Worse yet, the money available is not going to where it is needed most. More than half of the world’s children who do not go to school live in sub-Saharan Africa. However, just 22 percent of money dedicated to basic education, including primary schooling, goes to the region.
The data comes from a new UNESCO report analyzing the latest aid data produced by the Organization for Economic Development and Cooperation.
Access to education has, however, improved significantly over the past decade. More than 90 percent of children living in developing countries are enrolled in primary school. Conflict and displacement (i.e., the refugee crisis) is the leading reason why 57 million children remain out of school. The fourth Sustainable Development Goal (SDG) sets out a series of targets related to improving education access and quality by 2030.
The primary goal for the international community is to achieve universal enrollment in primary and secondary school. An increase in funds for secondary education is one of the few promising trends coming out of UNESCO’s report. Still, more money is needed to make significant progress, the agency says.
UNESCO estimates a $39 billion shortfall in education financing for developing countries between 2015 and 2030. That assumes that the trend of countries spending more money on education that occurred in since 2000 continues. External funding is crucial if leaders want to achieve SDG 4.
The Global Partnership for Education, a bilateral funding group similar to the Global Fund and GAVI focused on education rather than health issues, helps fill in the aid gaps. But it also needs more money. The Partnership hopes to raise enough to spend $2 billion on education per year by 2020 – four times more than what it spends today. Its upcoming replenishment meeting will request from donors $3.1 billion over the next 3 years.
Campaigners are using the information to push on world leaders ahead of the upcoming meeting of the 20 leading global economies (G20 summit). The International Commission on Financing Global Education Opportunity is advocating for donor countries to dedicate at least 15 percent of their aid to education. That is a significant increase from the 6.9 percent share education got in 2015.
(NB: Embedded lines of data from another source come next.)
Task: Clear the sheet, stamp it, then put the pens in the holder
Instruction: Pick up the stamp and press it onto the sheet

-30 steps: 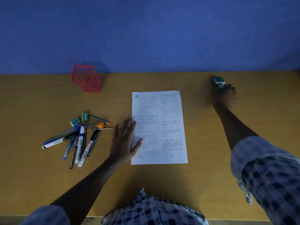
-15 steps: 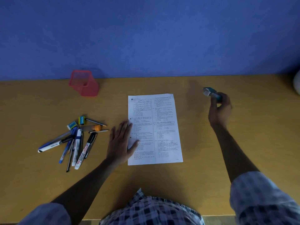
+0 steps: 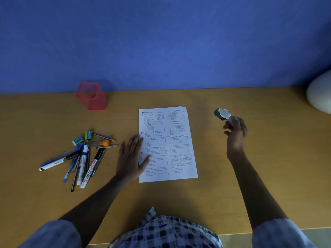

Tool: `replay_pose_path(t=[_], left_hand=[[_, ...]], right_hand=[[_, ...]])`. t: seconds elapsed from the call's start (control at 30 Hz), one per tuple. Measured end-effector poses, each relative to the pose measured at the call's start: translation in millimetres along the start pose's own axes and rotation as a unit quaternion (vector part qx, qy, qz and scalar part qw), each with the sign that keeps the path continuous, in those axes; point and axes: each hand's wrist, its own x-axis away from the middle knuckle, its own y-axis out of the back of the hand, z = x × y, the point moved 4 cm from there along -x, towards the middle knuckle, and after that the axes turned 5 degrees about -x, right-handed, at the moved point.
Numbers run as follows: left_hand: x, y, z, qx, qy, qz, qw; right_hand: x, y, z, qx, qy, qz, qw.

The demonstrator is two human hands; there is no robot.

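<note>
L hand (image 3: 131, 156) lying flat, fingers spread, pinning sheet (image 3: 168, 144) edge; R hand (image 3: 235, 133) gripping stamp (image 3: 223, 114) above desk (image 3: 215, 194), right of sheet.

Wooden table (image 3: 268, 185), blue wall (image 3: 161, 42), white rounded object (image 3: 320, 93)

My left hand (image 3: 131, 159) covers the sheet's (image 3: 168, 144) left margin; its print is too small to read. A pale rounded object (image 3: 320, 93) is cut off at right.
</note>
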Motion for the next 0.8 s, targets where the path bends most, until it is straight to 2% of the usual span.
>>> replay_pose_path(t=[0.13, 0.3, 0.57, 0.8], left_hand=[[-0.7, 3.2, -3.2, 0.006, 0.0, -0.002, 1.0], [0.8, 3.6, -2.8, 0.009, 0.0, -0.008, 1.0], [1.0, 0.6, -2.1, 0.006, 0.0, -0.009, 1.0], [0.7, -1.6, -1.1, 0.003, -0.004, -0.013, 1.0]], right_hand=[[16.0, -0.9, 15.0, -0.167, -0.114, 0.052, 0.978], [43.7, -9.0, 32.1, -0.31, -0.18, 0.139, 0.923], [89.3, -20.0, 53.3, -0.408, -0.194, 0.249, 0.857], [119.8, -22.5, 55.9, -0.439, -0.229, 0.323, 0.806]])
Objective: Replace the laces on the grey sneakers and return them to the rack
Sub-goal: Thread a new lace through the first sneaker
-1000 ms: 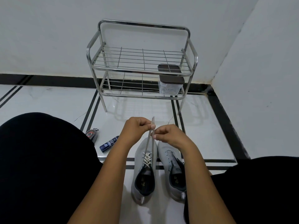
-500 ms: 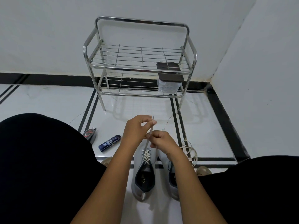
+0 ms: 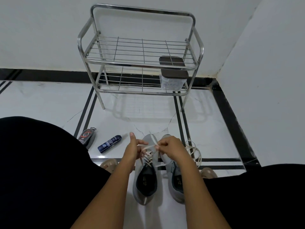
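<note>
Two grey sneakers stand side by side on the white floor between my knees, toes pointing away. The left sneaker (image 3: 145,182) has a cream lace (image 3: 148,153) threaded through its eyelets. My left hand (image 3: 133,148) pinches one end of that lace, thumb raised. My right hand (image 3: 171,148) pinches the other end, just above the shoe's toe. The right sneaker (image 3: 175,180) shows no lace in its eyelets, and my right hand covers its front. A loose cream lace (image 3: 194,152) lies coiled on the floor to the right. The steel rack (image 3: 140,63) stands ahead against the wall.
A clear box with a dark lid (image 3: 173,78) sits on the rack's lower shelf at right. A dark blue tube (image 3: 109,143) and a shoe polish sponge (image 3: 86,135) lie on the floor at left. Walls meet in a corner at right. My bare toes (image 3: 109,164) show beside the shoes.
Both hands have come down from chest height to just above the left sneaker's toe. The lace ends, held upright before, now cross between my fingers. The view has tilted, showing the loose lace.
</note>
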`<state>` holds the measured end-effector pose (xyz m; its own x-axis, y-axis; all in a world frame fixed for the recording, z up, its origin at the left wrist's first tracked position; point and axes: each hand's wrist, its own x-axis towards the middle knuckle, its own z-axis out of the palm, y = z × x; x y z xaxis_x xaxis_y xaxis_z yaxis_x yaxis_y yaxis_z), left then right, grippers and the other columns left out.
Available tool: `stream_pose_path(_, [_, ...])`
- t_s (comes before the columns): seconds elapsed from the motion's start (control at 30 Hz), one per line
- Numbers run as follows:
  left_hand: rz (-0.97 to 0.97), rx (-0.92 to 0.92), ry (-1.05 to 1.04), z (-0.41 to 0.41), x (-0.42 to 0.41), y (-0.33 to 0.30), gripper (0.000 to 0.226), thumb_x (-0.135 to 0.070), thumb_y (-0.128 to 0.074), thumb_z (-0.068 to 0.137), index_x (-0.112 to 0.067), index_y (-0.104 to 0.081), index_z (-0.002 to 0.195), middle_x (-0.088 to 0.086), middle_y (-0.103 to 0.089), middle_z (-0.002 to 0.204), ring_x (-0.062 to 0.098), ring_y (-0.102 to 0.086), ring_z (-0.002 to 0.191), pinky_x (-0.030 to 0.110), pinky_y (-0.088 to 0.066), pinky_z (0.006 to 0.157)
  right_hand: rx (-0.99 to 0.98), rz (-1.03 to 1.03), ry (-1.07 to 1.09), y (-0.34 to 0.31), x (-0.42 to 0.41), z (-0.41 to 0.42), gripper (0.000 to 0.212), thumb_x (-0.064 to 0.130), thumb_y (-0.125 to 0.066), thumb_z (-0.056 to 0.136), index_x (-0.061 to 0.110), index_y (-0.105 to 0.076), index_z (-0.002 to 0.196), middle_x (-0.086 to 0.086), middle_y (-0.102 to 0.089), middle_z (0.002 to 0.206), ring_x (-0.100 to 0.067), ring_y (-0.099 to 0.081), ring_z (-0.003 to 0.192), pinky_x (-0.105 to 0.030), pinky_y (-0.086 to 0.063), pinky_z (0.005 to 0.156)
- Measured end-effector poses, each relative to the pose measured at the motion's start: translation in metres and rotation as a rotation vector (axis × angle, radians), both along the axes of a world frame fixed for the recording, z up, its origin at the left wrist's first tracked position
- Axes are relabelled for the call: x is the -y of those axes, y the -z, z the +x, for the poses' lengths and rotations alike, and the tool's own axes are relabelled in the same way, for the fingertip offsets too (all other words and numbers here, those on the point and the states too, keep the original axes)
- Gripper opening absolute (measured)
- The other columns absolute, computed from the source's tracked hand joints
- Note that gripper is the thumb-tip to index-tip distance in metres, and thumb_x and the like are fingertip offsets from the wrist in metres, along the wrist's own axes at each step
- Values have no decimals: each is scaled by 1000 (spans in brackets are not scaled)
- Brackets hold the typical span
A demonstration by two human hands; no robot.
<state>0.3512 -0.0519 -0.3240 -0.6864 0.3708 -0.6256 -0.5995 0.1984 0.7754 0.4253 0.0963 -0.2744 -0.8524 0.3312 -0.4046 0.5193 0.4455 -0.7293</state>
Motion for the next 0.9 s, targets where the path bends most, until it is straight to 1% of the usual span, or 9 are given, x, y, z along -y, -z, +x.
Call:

UNESCO asks that donors return to the 10 percent aid spending share, as they provided in 2010. To do so, the body urges countries to make good on the target of spending at least 0.7 percent of their gross national income to aid. Only a handful of countries, including the U.K., give at that level. It also asks donors to give money to the countries that need it most.
There are other opportunities for donors to do more. The International Finance Facility for Education and the Education Cannot Wait fund are newly established initiatives aimed at increasing spending on education. The finance facility will work with development banks to bring more financing opportunities to lower middle-income countries.
And the fund is another multilateral body, but its mission is to help in emergency situations. Conflict and natural disasters often force children out of school. The fund wants to raise $3.85 by 2020 so it can deploy financial support to ensure children can still go to school, even when war breaks out.